Inside, the coat checker gave me a clear bag, into which I had to put my notebook, ID and pencil, and directed me through the colossal hall to where I was supposed to go.

I was here to look through the archives of the Woman’s Action Coalition, a national feminist activist organization that began in New York in 1992. That was a year after Anita Hill, a black female lawyer, testified before the Senate Judiciary Committee that Supreme Court nominee Clarence Thomas had sexually harrassed her. Though Thomas was confirmed, a record numbers of women were elected to Congress in 1992, which was dubbed “Year of the Woman.”

I come here looking to understand impact Hill’s testimony had on the women’s rights movement in the years that followed her testimony. In these boxes were the records of many of the coalition’s actions during this time.

I was hyper-aware of the echo of my clicking heels on the Welsh quarry tiles in the silent room as I walked through the museum-like library.  I actively avoided the glances of readers who were clearly annoyed at my footsteps and tried to move faster, but only made the noise worse.
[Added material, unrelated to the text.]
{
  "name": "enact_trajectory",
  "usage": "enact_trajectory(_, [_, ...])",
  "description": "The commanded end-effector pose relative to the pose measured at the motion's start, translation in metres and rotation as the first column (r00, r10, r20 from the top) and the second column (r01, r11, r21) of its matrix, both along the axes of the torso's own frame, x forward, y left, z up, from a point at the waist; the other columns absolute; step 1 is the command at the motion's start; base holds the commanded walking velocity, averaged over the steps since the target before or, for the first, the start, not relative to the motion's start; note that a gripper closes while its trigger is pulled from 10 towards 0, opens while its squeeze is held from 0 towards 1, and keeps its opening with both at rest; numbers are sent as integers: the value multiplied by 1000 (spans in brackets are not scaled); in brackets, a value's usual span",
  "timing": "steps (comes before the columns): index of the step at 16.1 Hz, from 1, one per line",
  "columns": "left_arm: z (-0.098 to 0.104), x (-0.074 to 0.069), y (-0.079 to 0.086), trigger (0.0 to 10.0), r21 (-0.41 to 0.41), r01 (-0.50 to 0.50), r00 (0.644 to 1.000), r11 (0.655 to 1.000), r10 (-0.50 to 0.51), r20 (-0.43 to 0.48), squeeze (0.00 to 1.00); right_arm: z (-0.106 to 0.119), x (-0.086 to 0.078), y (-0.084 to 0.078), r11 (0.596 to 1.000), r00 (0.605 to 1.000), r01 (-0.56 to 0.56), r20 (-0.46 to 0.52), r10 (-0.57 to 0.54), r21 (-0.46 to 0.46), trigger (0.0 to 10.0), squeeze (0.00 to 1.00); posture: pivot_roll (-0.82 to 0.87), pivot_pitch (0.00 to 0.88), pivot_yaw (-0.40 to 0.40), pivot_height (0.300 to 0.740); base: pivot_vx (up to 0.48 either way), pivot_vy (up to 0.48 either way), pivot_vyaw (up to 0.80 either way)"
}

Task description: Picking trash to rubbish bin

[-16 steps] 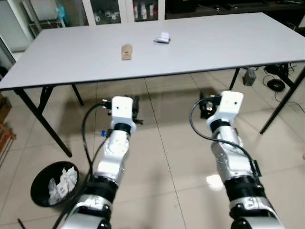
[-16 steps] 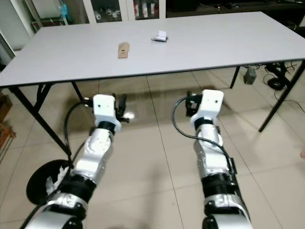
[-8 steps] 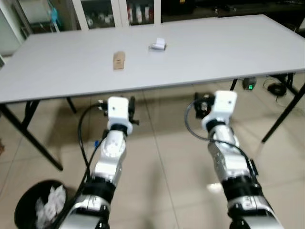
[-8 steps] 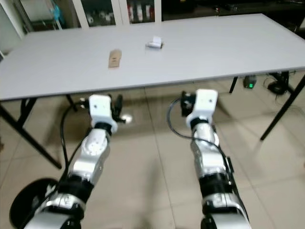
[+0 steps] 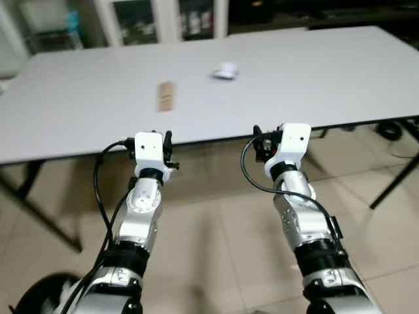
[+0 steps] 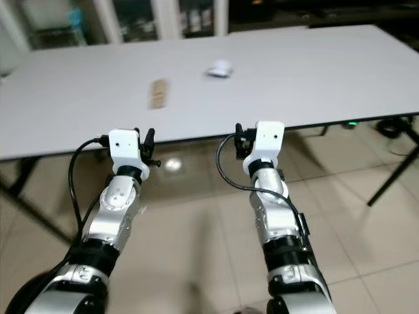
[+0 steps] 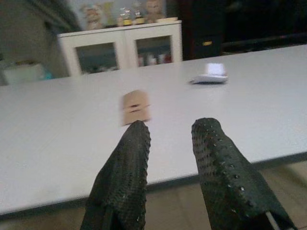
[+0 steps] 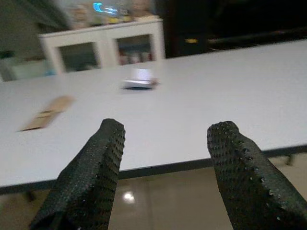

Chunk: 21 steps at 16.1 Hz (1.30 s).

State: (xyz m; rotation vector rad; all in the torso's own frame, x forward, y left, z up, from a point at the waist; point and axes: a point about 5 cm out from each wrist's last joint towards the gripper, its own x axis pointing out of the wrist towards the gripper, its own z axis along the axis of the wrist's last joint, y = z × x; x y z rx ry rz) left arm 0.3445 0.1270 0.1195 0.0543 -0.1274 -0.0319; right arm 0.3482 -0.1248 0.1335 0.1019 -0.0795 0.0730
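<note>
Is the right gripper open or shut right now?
Open. In its wrist view, the right gripper's two fingers stand wide apart with nothing between them, short of the table edge.

The big grey table (image 5: 314, 72) edge stands right in front of both grippers. Its top, across the upper frame, is mostly bare, with a brown piece (image 5: 166, 95) left of middle and a small white thing (image 5: 226, 70) near the middle.
</note>
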Motion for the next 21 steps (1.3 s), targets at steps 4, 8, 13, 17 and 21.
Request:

Finally, I reached the archives. I stood at the door, completely confused as to what to do next. Finally, a man sitting at a desk to my right came over to me.

“Is this your first time here?” the man asked.

“Yes,” I replied in my quietest whisper. “I was told I could come in today.”

Eventually, he brought out one of the boxes.

I spent that first day familiarizing myself with the Women Action Coalition. The box gave me a history lesson on how a group of New York women helped lead a movement around the country.

I pulled out a packet with names and numbers for each of the women on the coalition and wrote down the information for each for over an hour. Time seemed to warp. Maybe it was the nature of the windowless, silent room that made two and a half-hours feel like a few minutes.

The day transformed my feelings about my project as well. Before, I felt totally unqualified to tell the story I had chosen. I was paralyzed by it. I began the day hoping to check an assignment off a box and I left in love with the story I was telling. The Monday that followed, I came in and the anxiety I had felt a few days earlier had subsided.

I read through every file in the box that told of WAC’s relationship with historical events: Passage of the National Stalker Reduction Act of 1993, the Freedom Summer of 1992, the Los Angeles Rebellion – all milestones in the women’s rights movement of the 1990s.

Every event had one thing in common: all of them were said to have been inspired, in part, by Anita Hill’s testimony.

The case I spent the most time looking at was one where a U.N. staffer said she was sexually harassed. The United Nations failed to investigate the claims properly, and there was subsequent blowback from WAC and others, according to news articles describing the incident in the folder.

“Our nation was galvanized by the Clarence Thomas hearings and the shameful treatment of Anita Hill by the all-male Senate Judiciary Committee,” a March 1993 letter from the coalition to the United Nations read. “We have not forgotten those hearings, the nation is striving to change that picture. Are you?”

“WAC is watching. We will take action,”  it warned in the statement.

The action of the coalition in the years that followed showed collective sounds of voices breaking through silence to try to change the way the country dealt with sex-based harassment. The archives told the untold story of the changemakers themselves.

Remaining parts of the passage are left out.